● Work task: Every line below from the one containing "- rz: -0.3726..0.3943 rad" through the one containing "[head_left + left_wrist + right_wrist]" must be transcribed exactly. Omit all lines outside that stretch.
═════ Supplied records
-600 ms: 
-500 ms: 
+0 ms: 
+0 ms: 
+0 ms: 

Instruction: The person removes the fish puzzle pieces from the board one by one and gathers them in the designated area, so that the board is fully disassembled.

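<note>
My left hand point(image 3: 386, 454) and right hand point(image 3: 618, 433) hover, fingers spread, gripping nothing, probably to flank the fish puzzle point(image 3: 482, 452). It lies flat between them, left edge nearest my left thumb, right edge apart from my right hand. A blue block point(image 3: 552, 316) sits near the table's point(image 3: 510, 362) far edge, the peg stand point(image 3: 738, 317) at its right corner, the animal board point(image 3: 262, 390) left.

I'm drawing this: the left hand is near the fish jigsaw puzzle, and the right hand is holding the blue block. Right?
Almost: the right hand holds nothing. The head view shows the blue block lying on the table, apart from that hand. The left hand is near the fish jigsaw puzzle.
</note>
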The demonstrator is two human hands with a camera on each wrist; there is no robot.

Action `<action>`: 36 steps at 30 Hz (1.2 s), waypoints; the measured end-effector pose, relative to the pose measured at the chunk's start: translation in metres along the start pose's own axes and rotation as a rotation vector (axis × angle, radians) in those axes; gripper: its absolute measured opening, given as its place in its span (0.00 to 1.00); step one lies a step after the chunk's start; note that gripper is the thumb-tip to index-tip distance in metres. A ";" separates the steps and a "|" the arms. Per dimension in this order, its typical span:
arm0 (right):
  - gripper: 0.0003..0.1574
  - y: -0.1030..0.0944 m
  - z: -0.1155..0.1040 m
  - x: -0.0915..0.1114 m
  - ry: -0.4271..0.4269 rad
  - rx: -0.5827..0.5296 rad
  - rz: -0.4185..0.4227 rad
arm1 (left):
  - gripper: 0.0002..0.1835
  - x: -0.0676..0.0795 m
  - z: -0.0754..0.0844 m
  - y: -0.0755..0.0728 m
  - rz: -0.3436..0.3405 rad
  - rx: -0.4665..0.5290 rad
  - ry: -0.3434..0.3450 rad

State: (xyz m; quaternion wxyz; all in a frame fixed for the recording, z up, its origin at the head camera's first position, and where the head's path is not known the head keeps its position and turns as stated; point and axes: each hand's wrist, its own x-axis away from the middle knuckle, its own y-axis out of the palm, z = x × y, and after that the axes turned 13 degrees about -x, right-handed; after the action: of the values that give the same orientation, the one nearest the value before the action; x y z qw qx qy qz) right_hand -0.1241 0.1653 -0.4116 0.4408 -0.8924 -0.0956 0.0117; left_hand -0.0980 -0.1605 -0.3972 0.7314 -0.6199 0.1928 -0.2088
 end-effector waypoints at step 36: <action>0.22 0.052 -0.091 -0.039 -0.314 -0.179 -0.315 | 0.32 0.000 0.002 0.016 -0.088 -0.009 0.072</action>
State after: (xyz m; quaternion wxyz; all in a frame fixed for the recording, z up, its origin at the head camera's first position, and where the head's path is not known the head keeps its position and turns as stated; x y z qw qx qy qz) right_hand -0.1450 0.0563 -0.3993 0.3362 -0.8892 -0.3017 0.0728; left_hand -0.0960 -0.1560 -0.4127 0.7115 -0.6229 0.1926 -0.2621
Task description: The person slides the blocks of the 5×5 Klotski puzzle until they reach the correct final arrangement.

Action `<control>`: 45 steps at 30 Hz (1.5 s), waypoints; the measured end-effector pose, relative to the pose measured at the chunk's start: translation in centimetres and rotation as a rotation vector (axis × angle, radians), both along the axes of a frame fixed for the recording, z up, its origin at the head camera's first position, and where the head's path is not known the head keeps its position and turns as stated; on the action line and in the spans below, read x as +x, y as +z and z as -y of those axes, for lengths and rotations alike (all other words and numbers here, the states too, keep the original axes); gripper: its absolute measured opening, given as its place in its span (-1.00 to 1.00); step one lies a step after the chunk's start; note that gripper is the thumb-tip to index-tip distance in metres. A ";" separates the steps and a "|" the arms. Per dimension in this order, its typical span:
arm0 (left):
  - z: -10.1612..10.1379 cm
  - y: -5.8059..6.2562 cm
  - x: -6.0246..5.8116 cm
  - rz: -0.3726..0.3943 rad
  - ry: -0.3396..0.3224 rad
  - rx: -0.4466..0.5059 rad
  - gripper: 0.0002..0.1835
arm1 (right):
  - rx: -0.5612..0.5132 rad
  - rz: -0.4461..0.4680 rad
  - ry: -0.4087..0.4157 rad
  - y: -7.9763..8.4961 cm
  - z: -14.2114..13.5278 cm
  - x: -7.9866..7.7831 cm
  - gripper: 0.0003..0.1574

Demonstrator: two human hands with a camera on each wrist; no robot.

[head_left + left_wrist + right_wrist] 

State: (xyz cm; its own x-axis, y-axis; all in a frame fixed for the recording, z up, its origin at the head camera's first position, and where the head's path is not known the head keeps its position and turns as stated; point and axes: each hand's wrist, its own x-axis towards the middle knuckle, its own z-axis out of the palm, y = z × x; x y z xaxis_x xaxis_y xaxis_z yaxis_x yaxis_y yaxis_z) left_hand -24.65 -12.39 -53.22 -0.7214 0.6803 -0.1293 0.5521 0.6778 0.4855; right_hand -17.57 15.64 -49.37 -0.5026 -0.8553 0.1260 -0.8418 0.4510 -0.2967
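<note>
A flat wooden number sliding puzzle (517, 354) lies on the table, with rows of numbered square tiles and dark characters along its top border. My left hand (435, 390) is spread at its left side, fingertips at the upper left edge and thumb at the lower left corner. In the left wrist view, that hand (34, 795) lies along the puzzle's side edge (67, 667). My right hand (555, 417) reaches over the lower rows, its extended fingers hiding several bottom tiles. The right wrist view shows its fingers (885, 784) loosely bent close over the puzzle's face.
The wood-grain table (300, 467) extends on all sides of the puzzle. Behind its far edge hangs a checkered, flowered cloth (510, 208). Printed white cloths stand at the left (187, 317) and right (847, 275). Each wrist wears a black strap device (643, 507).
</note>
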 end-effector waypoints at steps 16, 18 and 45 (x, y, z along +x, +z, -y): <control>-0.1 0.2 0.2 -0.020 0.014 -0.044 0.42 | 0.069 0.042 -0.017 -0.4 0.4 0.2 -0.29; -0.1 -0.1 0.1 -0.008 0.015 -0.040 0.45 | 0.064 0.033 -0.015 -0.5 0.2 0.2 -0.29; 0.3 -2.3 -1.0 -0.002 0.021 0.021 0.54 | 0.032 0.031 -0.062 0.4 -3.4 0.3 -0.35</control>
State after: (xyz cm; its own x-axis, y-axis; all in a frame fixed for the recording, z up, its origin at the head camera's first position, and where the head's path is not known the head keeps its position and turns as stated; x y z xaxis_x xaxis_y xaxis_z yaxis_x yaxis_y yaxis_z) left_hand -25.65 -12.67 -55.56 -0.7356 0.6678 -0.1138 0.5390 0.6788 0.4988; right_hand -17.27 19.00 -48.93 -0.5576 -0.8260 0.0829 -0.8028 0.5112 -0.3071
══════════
● Your response:
  - rz: -0.3726..0.3943 rad
  - ry: -0.3396..0.3224 rad
  - rx: -0.4466..0.5059 rad
  - gripper: 0.0002..0.1835
arm1 (right):
  - rx: -0.5612..0.5132 rad
  - rz: -0.4461..0.4680 rad
  - ry: -0.4087..0.4157 rad
  - y: -7.9763..8.4961 cm
  - z: -14.2114..13.5278 cm
  - x: -7.9866..7.7831 cm
  - gripper: 0.0003..0.1574

Demonstrator: two human hands with a camera on each wrist; no robot.

[head_left + left_wrist + right_wrist] 

The given output is complete.